What is expected: Go to the line that contains "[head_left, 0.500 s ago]", then write out that line and all that follow to the end of the listing, exactly and without pictures.

Data segment:
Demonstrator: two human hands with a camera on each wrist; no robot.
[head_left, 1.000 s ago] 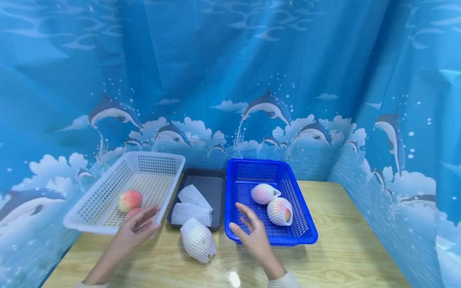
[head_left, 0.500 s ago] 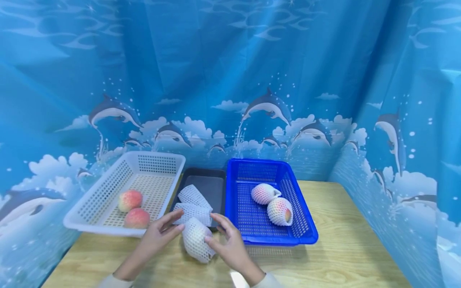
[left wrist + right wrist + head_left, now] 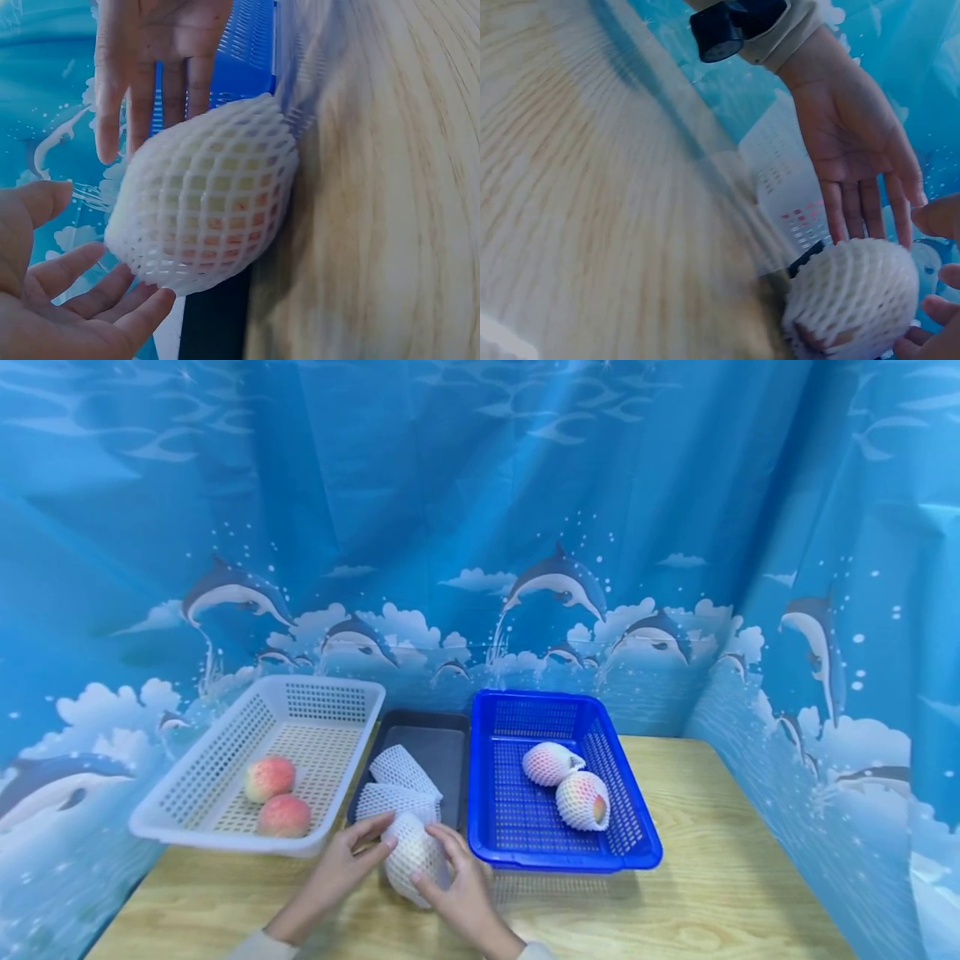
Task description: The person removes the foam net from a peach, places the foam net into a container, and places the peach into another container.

Answer for this exercise:
[head_left, 0.500 s ago] 
[left wrist + right wrist + head_left, now] 
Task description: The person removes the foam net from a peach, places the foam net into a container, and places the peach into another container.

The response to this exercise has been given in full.